Madagascar broke away from East Africa more than 100 million years ago, leaving it to evolve a rich ecosystem with 10,000 plant species, 316 reptiles and 109 bird species--many of which are found nowhere else.

Moving in the opposite direction, island species have also displayed a marked tendency to shrink in size--a process known as "dwarfism"--though "Mini-Kong" would probably be a flop as a sequel. This has been observed in island-dwelling hippos, elephant and deer, many of which have mutated into much smaller versions of their continental cousins.

Seemingly the last of his kind, King Kong also reflects another phenomenon of islands: their disturbingly high rate of extinction, especially when humans land on them.

Many island species have evolved in a predator-free environment--producing things like flightlessness in birds--which makes them easy prey for meat-eating intruders.

Such was the fate of Madagascar's elephant birds as well as the famed dodo of Mauritius.

According to the World Conservation Union, close to 800 species have become extinct since 1500, when accurate historical and scientific records began.

While the vast majority of extinctions since that time have occurred on islands, over the past 20 years continental extinctions have become as common.

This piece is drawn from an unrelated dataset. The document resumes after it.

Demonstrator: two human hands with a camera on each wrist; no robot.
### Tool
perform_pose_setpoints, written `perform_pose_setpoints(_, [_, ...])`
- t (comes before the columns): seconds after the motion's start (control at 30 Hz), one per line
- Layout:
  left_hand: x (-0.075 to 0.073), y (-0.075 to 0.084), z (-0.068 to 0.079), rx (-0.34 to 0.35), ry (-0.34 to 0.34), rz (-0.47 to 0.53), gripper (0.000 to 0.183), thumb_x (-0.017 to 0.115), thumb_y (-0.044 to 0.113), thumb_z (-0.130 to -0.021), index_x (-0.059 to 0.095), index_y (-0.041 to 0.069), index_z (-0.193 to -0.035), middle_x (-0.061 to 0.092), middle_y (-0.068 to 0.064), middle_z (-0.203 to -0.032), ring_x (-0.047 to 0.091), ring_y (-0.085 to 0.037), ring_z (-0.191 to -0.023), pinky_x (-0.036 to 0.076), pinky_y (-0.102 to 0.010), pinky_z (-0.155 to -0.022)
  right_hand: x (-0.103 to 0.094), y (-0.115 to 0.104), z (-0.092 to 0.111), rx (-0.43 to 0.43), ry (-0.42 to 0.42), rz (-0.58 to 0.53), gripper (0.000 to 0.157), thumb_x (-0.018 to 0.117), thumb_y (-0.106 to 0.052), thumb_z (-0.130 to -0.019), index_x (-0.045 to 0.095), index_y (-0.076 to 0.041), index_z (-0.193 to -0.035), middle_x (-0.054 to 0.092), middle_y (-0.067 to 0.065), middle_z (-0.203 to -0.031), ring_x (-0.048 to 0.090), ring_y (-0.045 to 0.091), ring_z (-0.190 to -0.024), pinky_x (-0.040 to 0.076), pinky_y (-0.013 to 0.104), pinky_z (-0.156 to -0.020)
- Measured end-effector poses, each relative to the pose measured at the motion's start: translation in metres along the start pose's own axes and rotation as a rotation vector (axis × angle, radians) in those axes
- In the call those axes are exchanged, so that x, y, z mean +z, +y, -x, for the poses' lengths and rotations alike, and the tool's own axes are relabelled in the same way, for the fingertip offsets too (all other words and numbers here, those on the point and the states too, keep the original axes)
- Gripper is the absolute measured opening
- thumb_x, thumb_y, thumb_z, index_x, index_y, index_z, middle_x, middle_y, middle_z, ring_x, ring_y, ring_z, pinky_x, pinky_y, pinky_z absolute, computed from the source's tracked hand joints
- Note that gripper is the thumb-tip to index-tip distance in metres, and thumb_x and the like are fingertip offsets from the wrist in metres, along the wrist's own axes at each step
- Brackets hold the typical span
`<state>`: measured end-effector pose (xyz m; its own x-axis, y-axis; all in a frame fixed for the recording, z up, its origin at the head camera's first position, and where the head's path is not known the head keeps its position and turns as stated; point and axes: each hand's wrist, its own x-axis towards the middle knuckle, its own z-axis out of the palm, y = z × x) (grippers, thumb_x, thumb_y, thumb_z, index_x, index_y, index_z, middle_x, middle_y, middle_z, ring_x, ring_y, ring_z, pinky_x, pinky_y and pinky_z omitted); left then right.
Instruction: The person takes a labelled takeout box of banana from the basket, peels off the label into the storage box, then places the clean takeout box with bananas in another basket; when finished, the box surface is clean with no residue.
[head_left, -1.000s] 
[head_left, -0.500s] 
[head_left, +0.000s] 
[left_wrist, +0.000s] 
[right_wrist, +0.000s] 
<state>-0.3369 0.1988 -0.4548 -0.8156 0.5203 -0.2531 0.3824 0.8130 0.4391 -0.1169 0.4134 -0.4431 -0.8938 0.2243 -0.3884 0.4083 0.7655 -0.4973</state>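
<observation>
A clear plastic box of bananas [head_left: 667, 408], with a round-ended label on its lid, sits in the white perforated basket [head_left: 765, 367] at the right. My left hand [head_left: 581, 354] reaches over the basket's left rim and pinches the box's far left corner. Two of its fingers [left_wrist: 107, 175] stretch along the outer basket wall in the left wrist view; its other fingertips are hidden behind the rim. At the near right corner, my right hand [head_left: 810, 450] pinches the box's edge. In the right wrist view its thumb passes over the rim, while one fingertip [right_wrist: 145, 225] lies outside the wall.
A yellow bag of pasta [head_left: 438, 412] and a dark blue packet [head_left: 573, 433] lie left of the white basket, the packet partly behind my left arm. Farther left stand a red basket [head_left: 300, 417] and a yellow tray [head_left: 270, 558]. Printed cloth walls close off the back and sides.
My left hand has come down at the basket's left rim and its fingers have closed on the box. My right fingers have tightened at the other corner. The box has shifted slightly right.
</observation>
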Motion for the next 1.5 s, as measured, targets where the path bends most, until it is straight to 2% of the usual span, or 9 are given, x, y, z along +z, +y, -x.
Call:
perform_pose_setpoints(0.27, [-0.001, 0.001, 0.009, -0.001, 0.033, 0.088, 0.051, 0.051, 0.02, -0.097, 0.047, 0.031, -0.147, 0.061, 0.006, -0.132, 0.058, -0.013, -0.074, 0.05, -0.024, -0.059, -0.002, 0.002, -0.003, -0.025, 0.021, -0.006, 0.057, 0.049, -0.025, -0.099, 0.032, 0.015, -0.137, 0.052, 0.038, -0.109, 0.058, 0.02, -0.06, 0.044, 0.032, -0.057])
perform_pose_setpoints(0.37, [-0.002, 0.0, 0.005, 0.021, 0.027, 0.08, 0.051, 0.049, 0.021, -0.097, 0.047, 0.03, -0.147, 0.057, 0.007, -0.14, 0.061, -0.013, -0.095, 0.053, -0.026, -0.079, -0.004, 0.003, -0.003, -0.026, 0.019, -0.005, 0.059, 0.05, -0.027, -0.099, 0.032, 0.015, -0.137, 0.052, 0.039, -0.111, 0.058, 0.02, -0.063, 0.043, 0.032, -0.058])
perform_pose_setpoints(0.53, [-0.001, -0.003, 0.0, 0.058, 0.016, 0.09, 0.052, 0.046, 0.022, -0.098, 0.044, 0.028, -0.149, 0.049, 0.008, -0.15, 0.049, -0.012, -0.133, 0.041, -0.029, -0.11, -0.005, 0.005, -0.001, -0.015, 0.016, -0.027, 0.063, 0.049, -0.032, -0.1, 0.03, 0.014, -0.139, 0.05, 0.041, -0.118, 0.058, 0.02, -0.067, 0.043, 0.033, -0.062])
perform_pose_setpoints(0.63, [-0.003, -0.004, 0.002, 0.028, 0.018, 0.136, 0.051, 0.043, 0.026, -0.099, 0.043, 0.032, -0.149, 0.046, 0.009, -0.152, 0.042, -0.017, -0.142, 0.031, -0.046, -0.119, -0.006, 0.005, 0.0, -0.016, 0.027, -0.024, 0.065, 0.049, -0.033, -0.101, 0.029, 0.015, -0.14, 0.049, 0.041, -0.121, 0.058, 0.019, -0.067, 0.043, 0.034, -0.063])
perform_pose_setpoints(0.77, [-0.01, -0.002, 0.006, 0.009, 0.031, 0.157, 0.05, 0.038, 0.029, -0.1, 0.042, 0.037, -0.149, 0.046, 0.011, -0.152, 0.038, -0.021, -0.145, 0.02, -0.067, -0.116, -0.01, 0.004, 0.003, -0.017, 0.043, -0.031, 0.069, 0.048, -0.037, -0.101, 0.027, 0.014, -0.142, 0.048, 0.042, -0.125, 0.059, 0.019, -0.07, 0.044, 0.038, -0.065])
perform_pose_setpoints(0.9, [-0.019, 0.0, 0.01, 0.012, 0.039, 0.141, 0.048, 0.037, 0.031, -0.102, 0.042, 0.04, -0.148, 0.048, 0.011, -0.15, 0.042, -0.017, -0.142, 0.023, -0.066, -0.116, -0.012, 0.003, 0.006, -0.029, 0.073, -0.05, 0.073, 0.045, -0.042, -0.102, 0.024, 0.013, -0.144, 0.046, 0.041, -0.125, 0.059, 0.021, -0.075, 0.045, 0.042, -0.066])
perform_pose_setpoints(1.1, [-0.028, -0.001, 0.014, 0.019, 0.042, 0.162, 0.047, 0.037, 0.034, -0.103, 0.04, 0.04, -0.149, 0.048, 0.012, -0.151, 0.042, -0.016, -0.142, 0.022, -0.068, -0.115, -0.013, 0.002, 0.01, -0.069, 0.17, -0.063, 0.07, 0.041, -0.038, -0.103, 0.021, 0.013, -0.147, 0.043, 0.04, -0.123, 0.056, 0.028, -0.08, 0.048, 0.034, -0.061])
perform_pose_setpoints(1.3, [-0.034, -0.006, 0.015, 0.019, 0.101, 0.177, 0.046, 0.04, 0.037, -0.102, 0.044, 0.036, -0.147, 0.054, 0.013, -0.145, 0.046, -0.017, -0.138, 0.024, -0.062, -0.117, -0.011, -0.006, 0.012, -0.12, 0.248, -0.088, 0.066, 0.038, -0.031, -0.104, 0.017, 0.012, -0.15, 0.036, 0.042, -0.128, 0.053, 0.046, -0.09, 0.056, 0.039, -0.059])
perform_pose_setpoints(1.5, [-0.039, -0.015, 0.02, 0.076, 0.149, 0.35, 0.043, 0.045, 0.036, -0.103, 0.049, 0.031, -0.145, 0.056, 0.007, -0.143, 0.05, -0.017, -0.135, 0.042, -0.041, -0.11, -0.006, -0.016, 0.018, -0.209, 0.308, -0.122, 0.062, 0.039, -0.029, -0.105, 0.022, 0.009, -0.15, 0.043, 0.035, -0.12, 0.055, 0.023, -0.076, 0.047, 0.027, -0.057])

Scientists say this is partly because continental habitats are being diced up by human activities--a process that is creating what some biologists term "virtual islands."

King Kong's real-life relatives are marooned on one of these "islands" on East Africa's Virunga mountain range, home to the last of the world's roughly 700 mountain gorillas.

Conservationists say poaching, logging and disease will soon wipe out the last of the world's great apes unless new strategies are devised to save humankind's closest relatives.

From the Democratic Republic of Congo and Nigeria in Africa to the islands of Borneo and Sumatra in Asia, scientists fear populations of gorillas, chimpanzees and orangutans could disappear within a generation without urgent action.